After fermentation, amylases are extracted from the fermented mycelium and purified using precipitation, chromatography and finally concentrated. Contaminating enzymes in the fermented broth may be removed in the purification process.

SSF can also be carried out in deep tanks with flour/starch as raw material supplemented with inorganic salts. Addition of stillage, corn steep liquor and yeast extract is found to increase the yields.

 SSF has the upper hand due to its advantages, namely:

i. High volumetric productivity is obtained.

ii. Relatively higher concentration of the enzyme is produced.

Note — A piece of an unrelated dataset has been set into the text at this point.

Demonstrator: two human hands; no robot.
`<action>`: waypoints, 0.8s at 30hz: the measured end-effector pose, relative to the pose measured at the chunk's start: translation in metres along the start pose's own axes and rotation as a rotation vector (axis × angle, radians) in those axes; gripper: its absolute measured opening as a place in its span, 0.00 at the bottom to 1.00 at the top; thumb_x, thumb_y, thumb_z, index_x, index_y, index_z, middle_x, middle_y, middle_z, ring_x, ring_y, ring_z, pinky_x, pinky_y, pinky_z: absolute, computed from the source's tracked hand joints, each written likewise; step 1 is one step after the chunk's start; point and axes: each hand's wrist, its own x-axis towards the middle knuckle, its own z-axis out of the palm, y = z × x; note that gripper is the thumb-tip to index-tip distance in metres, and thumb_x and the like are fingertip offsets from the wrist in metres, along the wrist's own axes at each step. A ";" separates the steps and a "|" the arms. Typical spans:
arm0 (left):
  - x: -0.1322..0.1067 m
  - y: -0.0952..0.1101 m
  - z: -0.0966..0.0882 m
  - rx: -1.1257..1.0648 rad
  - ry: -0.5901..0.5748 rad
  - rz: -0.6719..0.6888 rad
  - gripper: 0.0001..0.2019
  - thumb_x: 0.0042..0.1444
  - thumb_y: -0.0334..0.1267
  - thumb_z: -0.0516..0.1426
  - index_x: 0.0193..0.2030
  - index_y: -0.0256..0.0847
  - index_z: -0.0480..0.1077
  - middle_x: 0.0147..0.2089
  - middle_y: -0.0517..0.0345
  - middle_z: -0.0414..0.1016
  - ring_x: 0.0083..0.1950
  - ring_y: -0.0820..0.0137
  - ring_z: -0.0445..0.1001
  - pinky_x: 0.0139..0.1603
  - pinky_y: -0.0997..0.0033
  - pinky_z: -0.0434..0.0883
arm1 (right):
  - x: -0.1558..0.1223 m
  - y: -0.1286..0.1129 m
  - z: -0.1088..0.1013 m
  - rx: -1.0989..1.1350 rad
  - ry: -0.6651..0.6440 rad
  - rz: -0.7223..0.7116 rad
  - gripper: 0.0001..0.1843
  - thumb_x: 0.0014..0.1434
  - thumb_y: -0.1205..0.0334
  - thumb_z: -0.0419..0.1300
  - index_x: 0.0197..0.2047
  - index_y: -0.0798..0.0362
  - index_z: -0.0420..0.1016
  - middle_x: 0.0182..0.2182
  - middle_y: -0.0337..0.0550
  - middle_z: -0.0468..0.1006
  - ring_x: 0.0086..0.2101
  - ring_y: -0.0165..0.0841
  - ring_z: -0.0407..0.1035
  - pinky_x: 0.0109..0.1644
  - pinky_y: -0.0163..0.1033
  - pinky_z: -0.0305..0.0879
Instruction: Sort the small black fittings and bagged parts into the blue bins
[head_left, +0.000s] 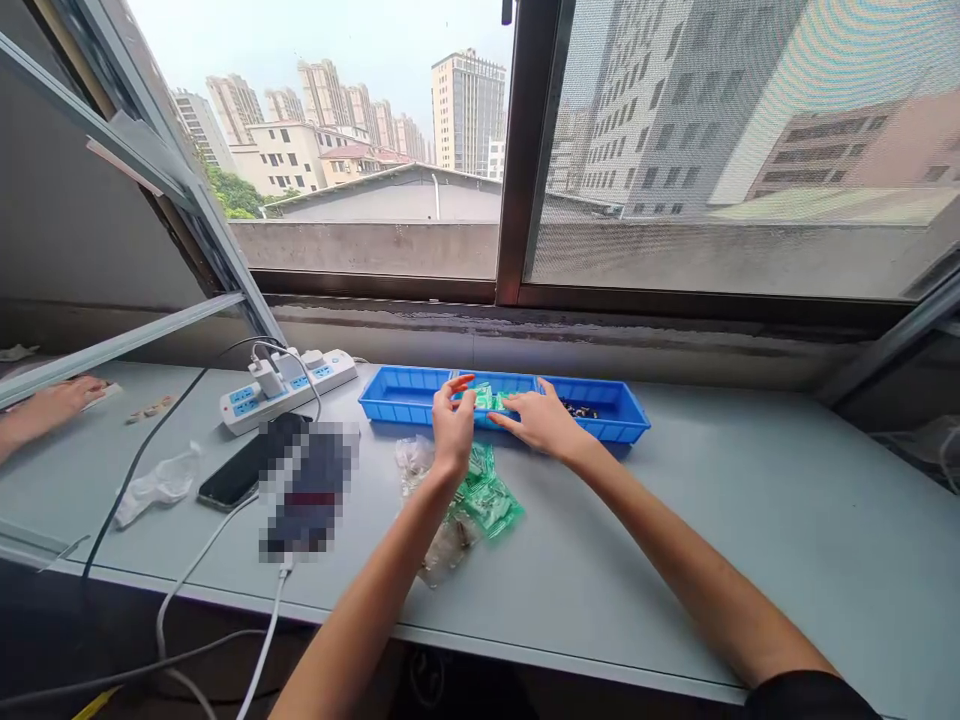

iii. Less effluent is generated.

iv. Low cost of production is required.

v. It is easy to use.

vi. Raw starch is efficiently digested

    
Applications 

    Amylases have played a key role in both biotechnological and pharmaceutical industries. Thermophilic bacteria and fungi are efficient producers of thermostable amylases. For an efficient large scale production of amylases, the structural and functional relationships of these enzymes have to be known in detail. An understanding these relationships will lead to improving the stability of the existing enzymes as well as the discovering of many new ones.